_Work task:_ Transcribe, word for word and without additions, each line below from the one containing "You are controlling" through the one containing "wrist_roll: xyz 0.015", both ends included.

_Data segment:_
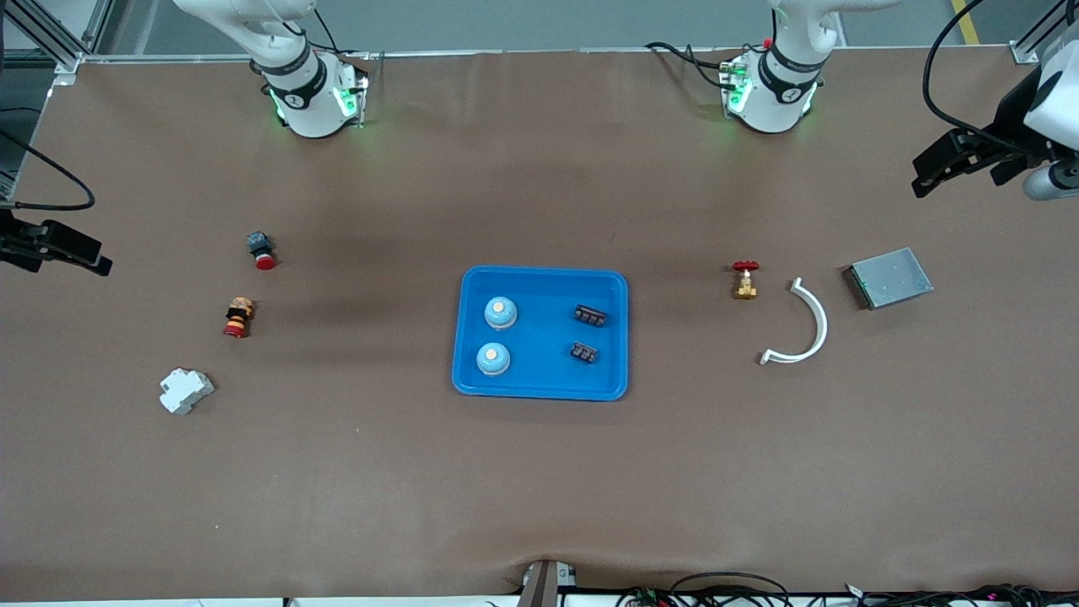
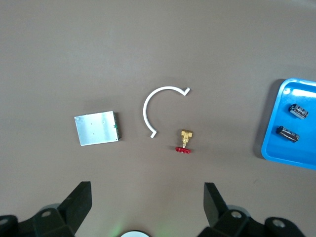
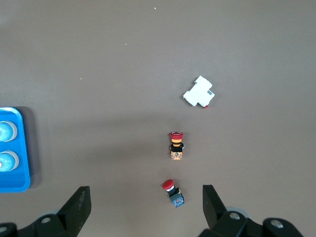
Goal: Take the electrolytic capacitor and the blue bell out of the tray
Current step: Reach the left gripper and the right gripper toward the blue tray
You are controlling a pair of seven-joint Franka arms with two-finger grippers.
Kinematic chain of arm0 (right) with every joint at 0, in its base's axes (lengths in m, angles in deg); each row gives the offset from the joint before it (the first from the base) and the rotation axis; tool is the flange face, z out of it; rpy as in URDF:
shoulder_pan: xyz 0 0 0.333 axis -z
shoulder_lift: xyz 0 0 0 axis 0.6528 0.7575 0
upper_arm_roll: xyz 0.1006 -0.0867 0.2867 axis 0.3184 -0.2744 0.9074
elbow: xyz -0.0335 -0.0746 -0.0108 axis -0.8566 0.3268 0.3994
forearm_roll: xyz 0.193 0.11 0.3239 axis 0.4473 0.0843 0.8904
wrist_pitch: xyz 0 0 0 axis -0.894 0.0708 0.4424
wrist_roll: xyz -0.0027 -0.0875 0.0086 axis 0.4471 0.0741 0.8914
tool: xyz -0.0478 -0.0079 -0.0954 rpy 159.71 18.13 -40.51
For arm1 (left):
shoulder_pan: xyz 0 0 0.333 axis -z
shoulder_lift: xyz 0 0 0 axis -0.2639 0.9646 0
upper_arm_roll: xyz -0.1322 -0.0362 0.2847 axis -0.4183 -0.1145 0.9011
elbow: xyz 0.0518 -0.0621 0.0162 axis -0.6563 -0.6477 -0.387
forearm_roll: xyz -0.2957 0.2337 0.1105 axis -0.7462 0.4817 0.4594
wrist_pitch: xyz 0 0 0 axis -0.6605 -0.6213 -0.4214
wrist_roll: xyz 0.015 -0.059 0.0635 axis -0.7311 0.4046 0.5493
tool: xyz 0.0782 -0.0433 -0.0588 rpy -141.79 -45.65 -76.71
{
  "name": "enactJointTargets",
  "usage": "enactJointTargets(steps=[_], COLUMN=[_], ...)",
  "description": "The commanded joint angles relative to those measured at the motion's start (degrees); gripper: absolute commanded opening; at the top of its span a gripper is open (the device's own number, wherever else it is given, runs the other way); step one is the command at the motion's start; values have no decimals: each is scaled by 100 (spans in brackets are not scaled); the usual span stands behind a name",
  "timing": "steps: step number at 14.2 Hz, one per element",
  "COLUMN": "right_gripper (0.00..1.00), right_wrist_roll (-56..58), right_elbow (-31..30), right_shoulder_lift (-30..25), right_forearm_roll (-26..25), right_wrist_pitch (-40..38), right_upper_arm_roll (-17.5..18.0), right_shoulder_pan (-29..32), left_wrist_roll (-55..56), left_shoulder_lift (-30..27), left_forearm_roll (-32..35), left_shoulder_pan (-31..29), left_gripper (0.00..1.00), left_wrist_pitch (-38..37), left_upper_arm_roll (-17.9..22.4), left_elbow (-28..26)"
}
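Two arms hang out wide, neither holding anything. The right jaws stand apart over the desk's right-arm end, above two red push-buttons (image 1: 261, 250) (image 1: 238, 318) and a white block (image 1: 185, 391). The blue tray (image 1: 539, 388) sits mid-desk, well apart from both jaws. Its two blue bells (image 1: 501, 313) (image 1: 493, 359) lie on the side toward the right jaws, and the two dark capacitors (image 1: 590, 316) (image 1: 584, 352) toward the left jaws.

I'd have each arm take its nearer piece. It should drop straight over it, straddle the bell's dome or the capacitor's narrow body, and keep off the rim.

The left jaws, also apart, hover over a brass valve (image 1: 745, 280), a white arc (image 1: 813, 324) and a grey plate (image 1: 890, 277).
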Motion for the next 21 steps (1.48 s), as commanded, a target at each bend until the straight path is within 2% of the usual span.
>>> enactJointTargets(steps=[1,4,8,12,15,21], right_gripper=[100,100,100,100,100,100], right_wrist_roll=[36,45,36,10,-313,-2359], right_elbow=[-218,-218,-226,-244,-454,-1395], right_shoulder_lift=[-209,-218,-218,-218,-253,-438], right_forearm_roll=[-76,-216,-217,-217,-147,-146], right_wrist_pitch=[91,108,108,108,161,794], right_upper_arm_roll=[60,69,78,78,95,86], right_shoulder_pan=[70,61,61,61,-35,-1158], left_wrist_roll=[-42,703,1800,4374,5458,7462], left_shoulder_lift=[189,407,830,1067,1576,2482], left_forearm_roll=[-92,-100,-92,-118,-39,101], left_shoulder_pan=[-24,64,108,169,563,1057], left_gripper=[100,100,100,100,100,100], left_wrist_pitch=[-107,-98,305,1831,2458,3794], left_upper_arm_roll=[-22,-390,-944,-1603,-1692,-1692], left_elbow=[210,16,-229,-1099,-1197,-1180])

_Answer box:_
You are controlling a pair of seven-joint Franka arms with two-finger grippers.
Kinematic chain of arm0 (right) with every joint at 0, in its base's axes (lengths in m, angles in deg); each row gives the offset from the joint before it (the first from the base) and the rotation axis; tool is the flange face, z out of it; rpy as in URDF:
shoulder_pan: xyz 0 0 0.333 axis -z
shoulder_lift: xyz 0 0 0 axis 0.6528 0.7575 0
upper_arm_roll: xyz 0.1006 -0.0867 0.2867 axis 0.3184 -0.2744 0.9074
elbow: xyz -0.0335 -0.0746 -0.0108 axis -0.8566 0.3268 0.3994
forearm_roll: xyz 0.193 0.11 0.3239 axis 0.4473 0.0843 0.8904
wrist_pitch: xyz 0 0 0 axis -0.894 0.0708 0.4424
wrist_roll: xyz -0.0027 -0.0875 0.0086 axis 0.4471 0.0741 0.8914
tool: xyz -0.0478 -0.0079 -0.0954 rpy 159.71 18.13 -40.51
For arm1 (left):
shoulder_pan: xyz 0 0 0.333 axis -z
shoulder_lift: xyz 0 0 0 axis -0.2639 0.9646 0
upper_arm_roll: xyz -0.1322 -0.0362 0.2847 axis -0.4183 -0.1145 0.9011
elbow: xyz 0.0518 -0.0621 0.0162 axis -0.6563 -0.6477 -0.387
forearm_roll: xyz -0.2957 0.2337 0.1105 axis -0.7462 0.4817 0.4594
wrist_pitch: xyz 0 0 0 axis -0.6605 -0.6213 -0.4214
wrist_roll: xyz 0.015 -0.059 0.0635 axis -0.7311 0.4046 0.5493

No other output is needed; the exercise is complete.